__Brief__: Please write out every line of the material, leaving out any picture.

___ Data below

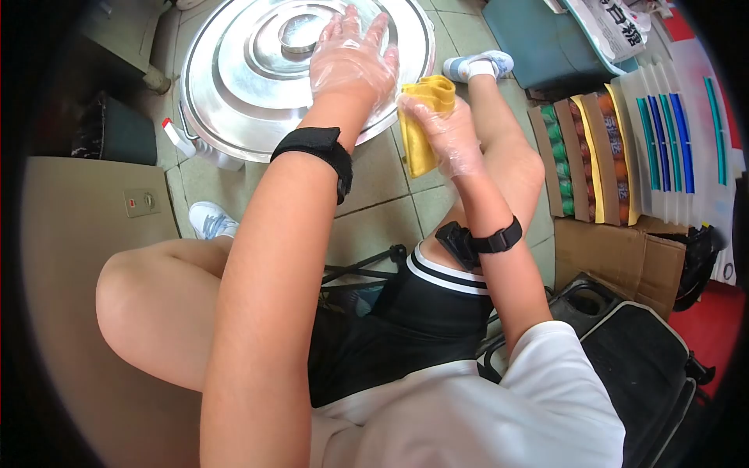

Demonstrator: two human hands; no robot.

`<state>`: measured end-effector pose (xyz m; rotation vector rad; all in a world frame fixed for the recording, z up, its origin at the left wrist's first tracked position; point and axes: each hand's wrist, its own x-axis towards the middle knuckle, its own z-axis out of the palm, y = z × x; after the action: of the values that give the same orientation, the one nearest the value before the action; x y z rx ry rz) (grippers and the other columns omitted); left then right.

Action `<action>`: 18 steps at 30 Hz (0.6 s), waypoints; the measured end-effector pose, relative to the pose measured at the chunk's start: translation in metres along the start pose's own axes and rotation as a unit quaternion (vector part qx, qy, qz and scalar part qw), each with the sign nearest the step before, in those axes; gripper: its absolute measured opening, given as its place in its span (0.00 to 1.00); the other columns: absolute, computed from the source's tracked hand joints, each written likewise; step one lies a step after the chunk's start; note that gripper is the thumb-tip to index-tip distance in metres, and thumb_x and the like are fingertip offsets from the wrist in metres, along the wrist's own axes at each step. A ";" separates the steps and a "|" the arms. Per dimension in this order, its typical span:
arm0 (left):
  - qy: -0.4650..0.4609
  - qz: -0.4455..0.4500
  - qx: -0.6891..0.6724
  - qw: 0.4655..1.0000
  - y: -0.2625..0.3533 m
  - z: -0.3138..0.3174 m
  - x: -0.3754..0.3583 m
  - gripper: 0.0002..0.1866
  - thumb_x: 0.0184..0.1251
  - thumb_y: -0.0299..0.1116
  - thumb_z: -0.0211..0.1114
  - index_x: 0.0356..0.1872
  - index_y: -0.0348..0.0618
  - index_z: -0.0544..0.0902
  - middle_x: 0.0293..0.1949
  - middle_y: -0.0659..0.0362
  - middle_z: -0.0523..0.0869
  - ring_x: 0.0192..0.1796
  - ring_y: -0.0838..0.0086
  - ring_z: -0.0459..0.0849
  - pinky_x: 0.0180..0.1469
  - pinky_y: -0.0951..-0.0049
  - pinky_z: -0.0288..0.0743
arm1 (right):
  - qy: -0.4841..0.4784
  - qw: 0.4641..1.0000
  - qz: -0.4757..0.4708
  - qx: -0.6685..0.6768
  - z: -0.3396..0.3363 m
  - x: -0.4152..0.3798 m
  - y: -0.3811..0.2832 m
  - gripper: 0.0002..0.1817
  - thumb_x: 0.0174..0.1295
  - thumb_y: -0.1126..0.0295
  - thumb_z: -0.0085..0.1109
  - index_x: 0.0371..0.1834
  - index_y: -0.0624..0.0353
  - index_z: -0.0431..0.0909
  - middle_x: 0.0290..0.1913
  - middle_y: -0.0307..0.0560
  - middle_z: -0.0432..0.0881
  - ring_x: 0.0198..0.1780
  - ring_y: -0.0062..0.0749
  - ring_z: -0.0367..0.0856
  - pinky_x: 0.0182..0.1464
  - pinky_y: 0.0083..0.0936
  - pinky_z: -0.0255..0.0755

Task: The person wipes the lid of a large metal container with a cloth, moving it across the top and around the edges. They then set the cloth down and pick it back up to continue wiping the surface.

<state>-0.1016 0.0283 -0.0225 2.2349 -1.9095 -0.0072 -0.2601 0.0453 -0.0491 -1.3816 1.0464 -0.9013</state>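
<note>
My left hand, in a clear plastic glove, lies flat with fingers spread on a shiny round metal lid. Just beside its fingers is the lid's round raised handle. My right hand, gloved the same way, grips a folded yellow cloth. That cloth hangs off the lid's right edge, above the tiled floor. Whatever the lid covers is mostly hidden beneath it. Black straps circle both my wrists.
A white bottle with a red-tipped nozzle stands by the lid's lower left. Beige cabinet is at left. On the right are a blue-grey bin, boxes of packaged goods, a cardboard box and a black bag.
</note>
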 end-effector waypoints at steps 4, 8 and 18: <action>-0.041 -0.022 -0.015 0.999 0.002 -0.008 -0.002 0.31 0.73 0.47 0.42 0.73 0.43 0.59 0.74 0.50 0.59 0.77 0.62 0.53 0.76 0.66 0.47 | 0.045 0.999 0.003 -0.014 -0.017 0.035 -0.001 0.18 0.58 0.61 0.68 0.42 0.67 0.81 0.35 0.45 0.85 0.33 0.24 0.82 0.37 0.24 0.77; 0.004 0.005 -0.003 1.000 0.000 0.006 0.003 0.31 0.73 0.47 0.42 0.73 0.44 0.59 0.74 0.50 0.59 0.77 0.63 0.53 0.76 0.66 0.46 | 0.067 0.995 0.059 -0.034 -0.029 0.077 -0.008 0.20 0.57 0.61 0.69 0.41 0.70 0.80 0.34 0.46 0.84 0.31 0.28 0.83 0.32 0.26 0.78; 0.013 -0.031 0.053 0.998 0.001 0.005 -0.002 0.30 0.75 0.53 0.39 0.76 0.62 0.55 0.76 0.50 0.56 0.77 0.59 0.54 0.77 0.66 0.44 | 0.057 0.995 0.087 0.004 -0.022 0.050 -0.006 0.21 0.58 0.61 0.69 0.43 0.69 0.80 0.35 0.46 0.84 0.32 0.28 0.82 0.34 0.26 0.77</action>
<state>-0.1035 0.0293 -0.0274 2.3502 -1.8666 0.1166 -0.2649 -0.0090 -0.0433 -1.2226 1.2281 -0.8632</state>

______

__Answer section__:
Demonstrator: two human hands; no robot.

`<state>`: measured end-effector pose (xyz m; rotation vector rad; all in a world frame fixed for the recording, z up, its origin at the left wrist's first tracked position; point and axes: each hand's wrist, its own x-axis towards the middle knuckle, its own z-axis out of the palm, y = z × x; after the action: of the values that give the same orientation, the one nearest the value before the action; x y z rx ry rz) (grippers and the other columns omitted); left then right.

Action `<action>`: 18 steps at 30 Hz (0.6 s), waypoints; the measured end-effector pose, relative to the pose measured at the chunk's start: translation in metres along the start pose's own axes and rotation as a unit quaternion (vector part qx, qy, qz and scalar part qw), each with the sign nearest the step before, in those axes; gripper: its absolute measured opening, given as its place in its span (0.00 to 1.00); the other columns: absolute, computed from the source's tracked hand joints, each written likewise; step one lies a step after the chunk's start; note that gripper is the thumb-tip to index-tip distance in metres, and thumb_x and the like are fingertip offsets from the wrist in metres, along the wrist's own axes at each step. A ";" separates the steps and a "|" the arms. Per dimension in this order, its typical span:
arm0 (left):
  - qy: -0.4650..0.4609
  - qz: -0.4455..0.4500
  - qx: -0.6891..0.6724
  - qw: 0.4655..1.0000
  - y: -0.2625..0.3533 m
  - z: -0.3138..0.3174 m
  - x: -0.3754..0.3583 m
  - gripper: 0.0002..0.1866
  - thumb_x: 0.0184..0.1251
  - thumb_y: -0.0299..0.1116
  - thumb_z: -0.0211..0.1114
  - index_x: 0.0356..0.1872
  - index_y: -0.0348..0.0618
  - index_z: -0.0544..0.0902
  - middle_x: 0.0293..0.1949
  - middle_y: -0.0659..0.0362
  - middle_z: -0.0523..0.0869
  - ring_x: 0.0192..0.1796
  - ring_y: -0.0838..0.0086
  - ring_z: -0.0459..0.0849
  - pinky_x: 0.0180..0.1469
  - pinky_y: -0.0951..-0.0049
  - pinky_z: -0.0288..0.0743
arm1 (right):
  - qy: -0.4841..0.4784
  - qw: 0.4641..1.0000
  - qz: -0.4757..0.4708
  - qx: -0.6685..0.6768
  - z: -0.3396..0.3363 m
  - x: -0.4152..0.3798 m
  - y: -0.3811..0.2832 m
  - gripper: 0.0002..0.1817
  - thumb_x: 0.0174..0.1295
  - thumb_y: -0.1126..0.0295
  - thumb_z: -0.0085..0.1109
  - index_x: 0.0371..0.1834
  - index_y: -0.0624..0.0353
  - index_z: -0.0431..0.0909
  - middle_x: 0.0290..0.1913
  - middle_y: -0.0307..0.0560
  - middle_z: -0.0432..0.0881
  - ring_x: 0.0198..0.1780
  - ring_y: -0.0062..0.0749
  - ring_z: -0.0367..0.0856
  - pinky_x: 0.0182..0.1464
  - pinky_y: 0.0083..0.0936
  - pinky_z: -0.0255..0.0755

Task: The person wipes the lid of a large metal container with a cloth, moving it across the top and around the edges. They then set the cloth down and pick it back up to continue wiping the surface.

<state>-0.1016 0.0283 -0.0225 2.2349 -1.9095 -0.0072 -0.2601 0.0453 -0.0491 -1.3816 1.0464 -0.9013</state>
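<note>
My left hand, in a clear plastic glove, lies flat with fingers spread on a shiny round metal lid. Just beside its fingers is the lid's round raised handle. My right hand, gloved the same way, grips a folded yellow cloth. That cloth hangs off the lid's right edge, above the tiled floor. Whatever the lid covers is mostly hidden beneath it. Black straps circle both my wrists.
A white bottle with a red-tipped nozzle stands by the lid's lower left. Beige cabinet is at left. On the right are a blue-grey bin, boxes of packaged goods, a cardboard box and a black bag.
</note>
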 end-effector waypoints at steps 4, 8 and 18: <action>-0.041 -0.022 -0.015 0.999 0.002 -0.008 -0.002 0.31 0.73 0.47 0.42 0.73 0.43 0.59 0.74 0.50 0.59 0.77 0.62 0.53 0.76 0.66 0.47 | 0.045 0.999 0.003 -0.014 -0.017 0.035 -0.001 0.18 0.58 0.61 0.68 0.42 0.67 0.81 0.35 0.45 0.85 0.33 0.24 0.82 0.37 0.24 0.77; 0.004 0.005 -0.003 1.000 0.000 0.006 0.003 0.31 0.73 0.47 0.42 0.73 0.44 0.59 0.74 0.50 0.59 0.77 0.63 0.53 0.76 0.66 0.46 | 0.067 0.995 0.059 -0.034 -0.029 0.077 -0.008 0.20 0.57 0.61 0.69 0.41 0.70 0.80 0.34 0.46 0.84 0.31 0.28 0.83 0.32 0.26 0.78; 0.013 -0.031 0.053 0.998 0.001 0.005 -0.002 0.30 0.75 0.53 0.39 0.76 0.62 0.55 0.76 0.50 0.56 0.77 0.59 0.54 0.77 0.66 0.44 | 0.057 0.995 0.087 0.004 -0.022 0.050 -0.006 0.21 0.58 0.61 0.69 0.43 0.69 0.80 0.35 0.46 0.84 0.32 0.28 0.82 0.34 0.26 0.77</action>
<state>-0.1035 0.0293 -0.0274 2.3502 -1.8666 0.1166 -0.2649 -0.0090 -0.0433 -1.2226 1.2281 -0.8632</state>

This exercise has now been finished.